# Problem details
Return the data exactly, apart from leaving out the pictures.

# Dataset content
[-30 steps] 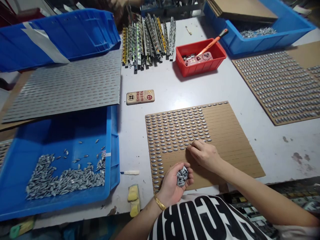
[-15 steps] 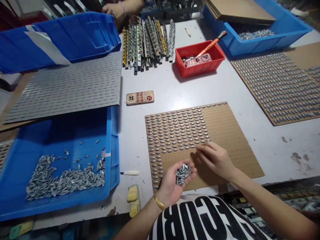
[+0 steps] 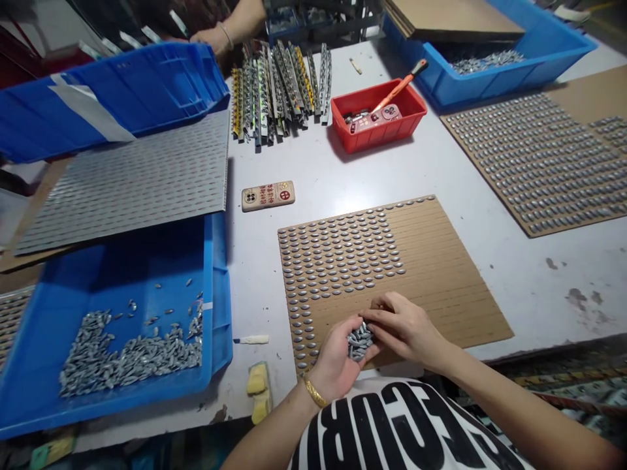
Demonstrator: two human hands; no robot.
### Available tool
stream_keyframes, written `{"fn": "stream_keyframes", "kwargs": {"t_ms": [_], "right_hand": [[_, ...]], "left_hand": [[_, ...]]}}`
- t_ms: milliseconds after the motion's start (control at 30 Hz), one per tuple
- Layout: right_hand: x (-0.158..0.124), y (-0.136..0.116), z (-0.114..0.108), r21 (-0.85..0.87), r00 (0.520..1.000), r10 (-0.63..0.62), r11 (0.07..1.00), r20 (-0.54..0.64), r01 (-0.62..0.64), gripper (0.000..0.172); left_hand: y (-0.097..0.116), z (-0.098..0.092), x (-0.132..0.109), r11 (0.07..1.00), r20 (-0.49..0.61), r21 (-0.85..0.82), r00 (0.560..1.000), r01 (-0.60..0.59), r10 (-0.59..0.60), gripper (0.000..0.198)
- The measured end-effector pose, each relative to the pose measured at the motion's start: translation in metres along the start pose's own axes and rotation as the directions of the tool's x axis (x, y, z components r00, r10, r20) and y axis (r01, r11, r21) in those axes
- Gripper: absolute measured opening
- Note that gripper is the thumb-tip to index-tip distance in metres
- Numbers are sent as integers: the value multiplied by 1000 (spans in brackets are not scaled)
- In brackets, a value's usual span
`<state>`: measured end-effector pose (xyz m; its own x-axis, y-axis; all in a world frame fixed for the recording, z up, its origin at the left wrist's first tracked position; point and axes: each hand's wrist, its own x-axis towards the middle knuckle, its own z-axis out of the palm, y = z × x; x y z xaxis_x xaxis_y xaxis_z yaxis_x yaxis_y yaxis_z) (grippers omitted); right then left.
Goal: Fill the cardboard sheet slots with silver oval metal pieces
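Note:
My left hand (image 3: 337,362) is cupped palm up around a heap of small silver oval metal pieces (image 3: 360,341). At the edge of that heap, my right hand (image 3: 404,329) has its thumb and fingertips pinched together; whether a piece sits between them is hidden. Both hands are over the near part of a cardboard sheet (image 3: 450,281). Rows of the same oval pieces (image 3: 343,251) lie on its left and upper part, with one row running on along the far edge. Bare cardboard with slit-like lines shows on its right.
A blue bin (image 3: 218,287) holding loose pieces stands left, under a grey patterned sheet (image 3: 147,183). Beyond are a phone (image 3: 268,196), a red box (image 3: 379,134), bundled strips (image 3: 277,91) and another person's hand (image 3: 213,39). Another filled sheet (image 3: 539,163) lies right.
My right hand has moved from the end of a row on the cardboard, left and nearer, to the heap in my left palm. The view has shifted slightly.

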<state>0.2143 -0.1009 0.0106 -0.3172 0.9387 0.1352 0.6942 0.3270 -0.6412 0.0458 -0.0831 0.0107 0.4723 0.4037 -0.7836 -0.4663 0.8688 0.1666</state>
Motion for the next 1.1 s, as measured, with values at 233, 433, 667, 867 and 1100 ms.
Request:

# Finished task
[-30 steps] 
[-15 steps] 
[+0 steps] 
Demonstrator: two human hands; no robot.
### Available tool
stream_keyframes, written `{"fn": "stream_keyframes", "kwargs": {"t_ms": [_], "right_hand": [[_, ...]], "left_hand": [[_, ...]]}}`
- t_ms: milliseconds after the motion's start (control at 30 Hz), one per tuple
- Layout: right_hand: x (-0.158..0.124), y (-0.136..0.116), z (-0.114..0.108), r21 (-0.85..0.87), r00 (0.520..1.000), r10 (-0.63..0.62), r11 (0.07..1.00), r20 (-0.54..0.64), r01 (-0.62..0.64), gripper (0.000..0.172); left_hand: y (-0.097..0.116), z (-0.098..0.092), x (-0.132..0.109), r11 (0.07..1.00), r20 (-0.49..0.61), r21 (-0.85..0.82), r00 (0.560..1.000), r01 (-0.60..0.59), r10 (-0.59..0.60), gripper (0.000..0.198)
- The measured end-effector pose, each relative to the pose measured at the motion's start: translation in metres along the start pose's own axes and rotation as the directions of the tool's x axis (x, y, z components r00, r10, r20) and y axis (r01, r11, r21) in those axes
- Gripper: absolute measured opening
- Note that gripper is the thumb-tip to index-tip distance in metres
- Numbers are sent as integers: the value multiplied by 1000 (spans in brackets are not scaled)
- In brackets, a value's usual span
`<state>`: measured end-effector pose (xyz m; its own x-axis, y-axis; all in a world frame fixed for the recording, z up, its origin at the left wrist's first tracked position; point and axes: each hand's wrist, its own x-axis towards the middle knuckle, its own z-axis out of the palm, y = z × x; x y z xaxis_x xaxis_y xaxis_z yaxis_x yaxis_y yaxis_z) (grippers omitted); right then left.
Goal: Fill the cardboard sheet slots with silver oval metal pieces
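Note:
My left hand (image 3: 337,362) is cupped palm up around a heap of small silver oval metal pieces (image 3: 360,341). At the edge of that heap, my right hand (image 3: 404,329) has its thumb and fingertips pinched together; whether a piece sits between them is hidden. Both hands are over the near part of a cardboard sheet (image 3: 450,281). Rows of the same oval pieces (image 3: 343,251) lie on its left and upper part, with one row running on along the far edge. Bare cardboard with slit-like lines shows on its right.
A blue bin (image 3: 218,287) holding loose pieces stands left, under a grey patterned sheet (image 3: 147,183). Beyond are a phone (image 3: 268,196), a red box (image 3: 379,134), bundled strips (image 3: 277,91) and another person's hand (image 3: 213,39). Another filled sheet (image 3: 539,163) lies right.
My right hand has moved from the end of a row on the cardboard, left and nearer, to the heap in my left palm. The view has shifted slightly.
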
<state>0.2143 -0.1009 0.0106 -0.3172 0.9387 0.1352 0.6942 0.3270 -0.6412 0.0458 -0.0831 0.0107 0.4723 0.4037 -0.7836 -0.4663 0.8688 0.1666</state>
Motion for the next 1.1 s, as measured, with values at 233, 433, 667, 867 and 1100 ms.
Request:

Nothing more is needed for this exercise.